Take Me Out To The Ball Game

My Rating: 9/10

Audience Rating:

On The Town

My Rating: 8/10

Audience Rating:

Winner: Bing Crosby and Fred Astaire (again, just my opinion)

TFTMM on… The “Road To…” Series (1940-1962)

Just for fun, now I would like to talk about the seven film Road series with Bing Crosby, Bob Hope and their frequent co-star Dorothy Lamour. I do admit, I could easily do a post on them as a screen team (whether it be all three of them together, Bing & Bob or Bob & Dottie), but most of their other appearances together are minor (mostly cameos that might spoil some movies), so I’ll just stick to this series. Of course, with that many movies in the series, I’ll link to the individual reviews for each of them.

The first film in the series, Road To Singapore, was almost a different beast entirely. Originally, the script went by the title The Road To Mandalay, and it was planned for different stars, including George Burns and Gracie Allen, and possibly a few others, all of whom turned it down. How it came to Bing Crosby and Bob Hope, who knows, as there have been many different stories of how that came to be.
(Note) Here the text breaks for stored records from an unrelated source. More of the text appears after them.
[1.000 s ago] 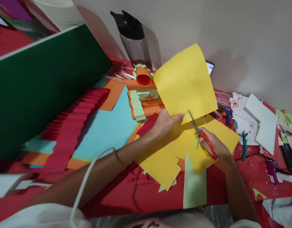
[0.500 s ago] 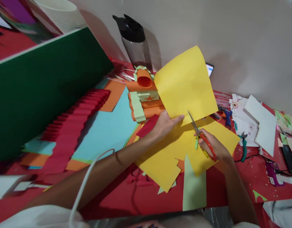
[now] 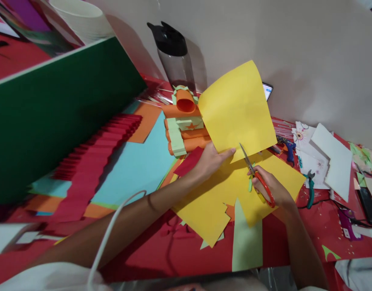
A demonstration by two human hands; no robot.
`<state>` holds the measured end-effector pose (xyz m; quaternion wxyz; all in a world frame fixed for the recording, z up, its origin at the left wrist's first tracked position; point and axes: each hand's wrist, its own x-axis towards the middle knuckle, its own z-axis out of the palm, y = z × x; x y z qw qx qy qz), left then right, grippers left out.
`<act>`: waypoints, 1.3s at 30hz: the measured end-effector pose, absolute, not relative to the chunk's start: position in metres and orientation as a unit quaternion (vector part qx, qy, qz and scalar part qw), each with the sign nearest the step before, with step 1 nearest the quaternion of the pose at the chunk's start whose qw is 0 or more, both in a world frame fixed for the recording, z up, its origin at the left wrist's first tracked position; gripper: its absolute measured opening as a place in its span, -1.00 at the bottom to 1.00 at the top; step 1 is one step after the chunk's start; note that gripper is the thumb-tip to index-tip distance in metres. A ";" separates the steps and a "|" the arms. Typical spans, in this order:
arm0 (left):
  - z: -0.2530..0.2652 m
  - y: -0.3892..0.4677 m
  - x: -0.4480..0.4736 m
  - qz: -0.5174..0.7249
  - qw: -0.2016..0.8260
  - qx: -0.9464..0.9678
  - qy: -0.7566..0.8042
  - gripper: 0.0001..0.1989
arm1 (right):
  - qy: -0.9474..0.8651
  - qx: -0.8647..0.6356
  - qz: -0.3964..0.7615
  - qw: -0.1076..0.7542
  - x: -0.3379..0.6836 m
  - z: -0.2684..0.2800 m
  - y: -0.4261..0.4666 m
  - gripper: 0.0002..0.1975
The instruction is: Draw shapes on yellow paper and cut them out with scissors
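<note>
My left hand pinches the lower left edge of a yellow paper sheet, its thumb on the near face. The sheet stands raised and curls back at its top. In my right hand are scissors with red-orange handles, the fingers in the loops. Their blades overlap the sheet's lower edge and point up and away. Beneath both hands lie more yellow sheets. Just behind my left hand sits a stack of rolled orange paper tubes banded with pale green paper.
A green board leans at the left beside red pleated paper and blue paper. At the back stands a bottle. Pliers, a blue glue gun and white board pieces lie right. A white cable crosses my left forearm.
Both hands, the yellow sheet and the scissors keep nearly the same positions. The whole view has shifted very slightly.
</note>
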<state>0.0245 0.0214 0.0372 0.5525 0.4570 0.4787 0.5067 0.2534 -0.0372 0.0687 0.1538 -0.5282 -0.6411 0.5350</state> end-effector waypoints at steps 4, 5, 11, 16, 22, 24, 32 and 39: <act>0.032 0.023 0.025 0.507 0.559 0.453 0.475 -0.60 | -0.643 -0.534 0.527 0.158 0.252 0.071 -0.037 -0.49; 0.031 0.024 0.025 0.507 0.559 0.454 0.475 -0.60 | -0.642 -0.534 0.526 0.159 0.251 0.071 -0.037 -0.50; 0.033 0.022 0.025 0.508 0.553 0.452 0.481 -0.67 | -0.631 -0.542 0.529 0.166 0.250 0.074 -0.038 -0.55; 0.036 0.020 0.027 0.525 0.546 0.448 0.475 -0.70 | -0.634 -0.542 0.525 0.168 0.249 0.075 -0.037 -0.55; 0.034 0.022 0.026 0.529 0.552 0.452 0.460 -0.73 | -0.632 -0.541 0.529 0.169 0.252 0.071 -0.035 -0.51; 0.034 0.023 0.025 0.533 0.552 0.454 0.453 -0.78 | -0.634 -0.540 0.529 0.164 0.253 0.071 -0.035 -0.48; 0.034 0.023 0.026 0.524 0.570 0.460 0.434 -0.72 | -0.654 -0.526 0.521 0.153 0.255 0.070 -0.036 -0.45; 0.032 0.022 0.026 0.511 0.579 0.473 0.424 -0.67 | -0.645 -0.523 0.531 0.167 0.255 0.068 -0.038 -0.42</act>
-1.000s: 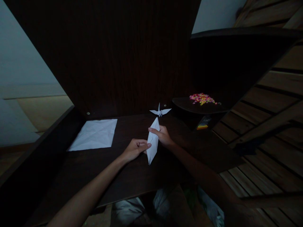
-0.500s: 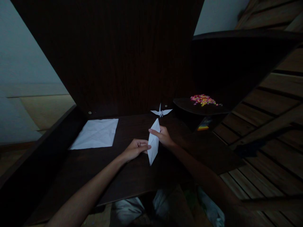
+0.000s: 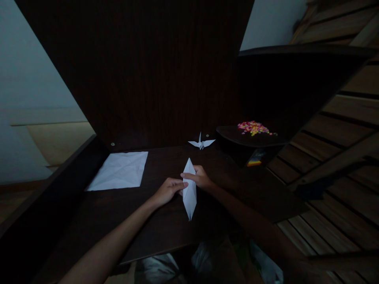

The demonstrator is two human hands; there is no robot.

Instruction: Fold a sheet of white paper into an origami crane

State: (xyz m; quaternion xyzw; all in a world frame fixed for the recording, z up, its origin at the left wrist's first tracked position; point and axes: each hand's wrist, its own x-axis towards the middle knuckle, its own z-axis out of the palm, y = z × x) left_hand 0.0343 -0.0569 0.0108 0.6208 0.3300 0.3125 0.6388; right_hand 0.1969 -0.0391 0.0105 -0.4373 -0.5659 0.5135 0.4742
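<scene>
A folded white paper (image 3: pixel 190 195), long and diamond-shaped with a slit at its lower tip, is held above the dark desk between both hands. My left hand (image 3: pixel 169 190) pinches its left edge, thumb on the front face and fingers behind. My right hand (image 3: pixel 200 176) grips the upper right edge, its thumb lying across the front. Behind the folded paper stands a white origami crane (image 3: pixel 201 144) with spread wings. The fingers behind the paper are partly hidden.
A creased white sheet (image 3: pixel 120 169) lies flat at the left of the desk (image 3: pixel 160 232). Small colourful pieces (image 3: pixel 254 127) are heaped on a corner shelf (image 3: pixel 229 135) at the right. A low side panel (image 3: pixel 50 181) borders the left edge, and slatted wood (image 3: pixel 340 157) is at the right.
The folded paper has come lower and slightly left, turning from a tilt to nearly upright. My right hand has moved down and left with it; my left hand stays at its left edge.
</scene>
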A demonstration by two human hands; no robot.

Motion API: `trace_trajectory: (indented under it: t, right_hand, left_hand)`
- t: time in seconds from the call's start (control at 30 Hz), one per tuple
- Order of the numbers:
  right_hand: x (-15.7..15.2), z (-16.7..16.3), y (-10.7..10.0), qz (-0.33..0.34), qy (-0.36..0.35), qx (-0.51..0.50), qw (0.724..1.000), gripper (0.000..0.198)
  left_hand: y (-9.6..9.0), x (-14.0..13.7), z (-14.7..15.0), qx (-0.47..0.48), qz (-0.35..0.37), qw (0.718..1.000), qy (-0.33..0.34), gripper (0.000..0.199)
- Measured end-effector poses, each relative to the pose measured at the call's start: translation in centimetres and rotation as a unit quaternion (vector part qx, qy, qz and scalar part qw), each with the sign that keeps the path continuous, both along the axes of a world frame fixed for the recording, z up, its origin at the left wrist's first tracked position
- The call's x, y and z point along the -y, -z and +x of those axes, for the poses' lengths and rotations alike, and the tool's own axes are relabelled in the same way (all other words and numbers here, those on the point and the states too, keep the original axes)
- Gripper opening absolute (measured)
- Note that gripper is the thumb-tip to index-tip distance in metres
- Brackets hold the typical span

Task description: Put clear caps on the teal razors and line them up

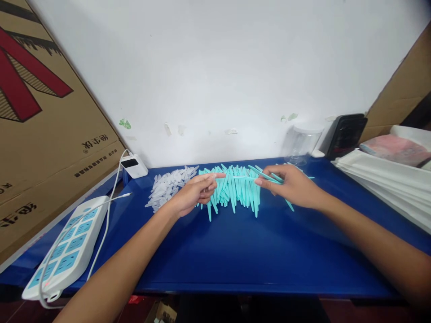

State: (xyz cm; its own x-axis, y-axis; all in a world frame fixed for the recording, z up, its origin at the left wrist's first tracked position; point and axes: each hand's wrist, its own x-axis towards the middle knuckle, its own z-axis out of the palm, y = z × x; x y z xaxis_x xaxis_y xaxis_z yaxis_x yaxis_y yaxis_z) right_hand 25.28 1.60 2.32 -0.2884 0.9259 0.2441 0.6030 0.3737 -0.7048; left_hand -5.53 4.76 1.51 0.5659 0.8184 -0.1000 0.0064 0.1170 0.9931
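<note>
My right hand is closed around a few slim turquoise plastic sticks, gripped between thumb and fingers. One stick reaches from its thumb toward my left hand. The left hand's fingers are curled, with the index finger stretched out along the near end of that stick. Something small and pale shows at its thumb tip, too small to name. Beneath and between both hands lies a wide pile of the same turquoise sticks. Left of it, partly behind my left hand, spreads a heap of small translucent white plastic pieces.
A blue table meets a white wall. On the left are a power strip, a white cable, a small white device and a large cardboard box. On the right stand a clear jar, a black object and stacked white trays.
</note>
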Motion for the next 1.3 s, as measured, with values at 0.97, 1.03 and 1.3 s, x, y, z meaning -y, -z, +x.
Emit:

However, what is known is that Bing and Bob had worked together previously, on stage and at a racetrack opening, so they had established some kind of relationship, that eventually resulted in them being paired together for Road To Singapore, where they mostly “ad-libbed” their way through (much to the dismay of the film’s writers but the enjoyment of the film’s director, Victor Schertzinger).

Road To Singapore (1940)

My Rating: 9/10

Few at Paramount had any idea how big Road To Singapore would turn out to be. The movie’s success prompted them to look at another property for them to do. What would become Road To Zanzibar came from a script called “Find Colonel Fawcett” that they had turned down before due to its similarity to another movie. Reworked, it became the next film in the Road series. With Victor Schertzinger returning as director, the boys were given the same freedom they had enjoyed before, with “ad-libs” thrown around, and an increase in breaking the fourth wall, with many winks to the audience. Of course, their characters and their relationship onscreen became more defined, and less dramatic than the movie before.

Road To Zanzibar (1941)

My Rating: 8/10

Coming off the success of the first two movies, they were finally given a script written specifically for them. Victor Schertzinger was slated to be the film’s director, but his sudden passing left the film’s reins being passed to David Butler. With a script written for them, even more hilarity was allowed, whether it be talking camels (with animated lips and eyes but otherwise realistic bodies) or songs that fit their style of comedy, like the title song. And then there’s the start of a trend for the remaining films, in which stuff happens that, in other films, would be considered goofs or plot holes in other movies, but are done on purpose. For example, in Morocco, the boys are tied up and left behind stuck in nets in the desert, trying to hop their way after the villains in one shot, and in the next are completely free, and they openly state they won’t tell the audience how they got out).

Road To Morocco (1942)

My Rating: 8/10

With Road To Morocco proving to be a big success, the fact that another movie would come was inevitable. However, Road To Utopia went through a number of delays. The writers had a hard time coming up with a script that all three of the leads would agree to. Consequently, it is the odd duck in the series, with us being introduced to Dorothy Lamour’s character as soon as the boys (the only time in the series that she was introduced that soon instead of making her first appearance nearly twenty minutes into the movie like in the other five she starred in). Once finished, the movie would still be delayed, partly due to the success of Road To Morocco (since movies stayed in theatres longer then), as well as giving Bing room for success with his Academy Award winning role in Going My Way.

Road To Utopia (1945)

My Rating: 7/10

Road To Rio (1947)

My Rating: 9/10

With Road To Rio, the series began bringing in celebrities for various cameo appearances. The Andrews Sisters joined Bing for the song “You Don’t Have To Know The Language,” and Jerry Colonna was the leader of the cavalry trying to come to the rescue at the end of the movie. Road To Bali brought in a few more celebrities (borrowing footage from The African Queen for Humphrey Bogart’s appearance). Another change for Bali was the change to color, as the previous entries had all been filmed in black-and-white. However, this would also be the last movie in the series done at Paramount Studios.

Road To Bali (1952)

My Rating: 7/10

After a decade (and the ends of their contracts with Paramount), Bing and Bob came back for The Road To Hong Kong. This time, the movie was back to being black-and-white, but now was in widescreen for the first time. At Bing’s insistence, they brought in a new, younger female co-star. Dorothy Lamour wanted in, and Bob Hope tried to make a push for her to be, so as a compromise, she was given a cameo and a song of her own. However, the series and its stars was showing its age, even if they did try to make it more modern by parodying spy movies and the space race, and it ended up being the final movie in the series (although there were plans for another that were squashed partly by Bing’s death).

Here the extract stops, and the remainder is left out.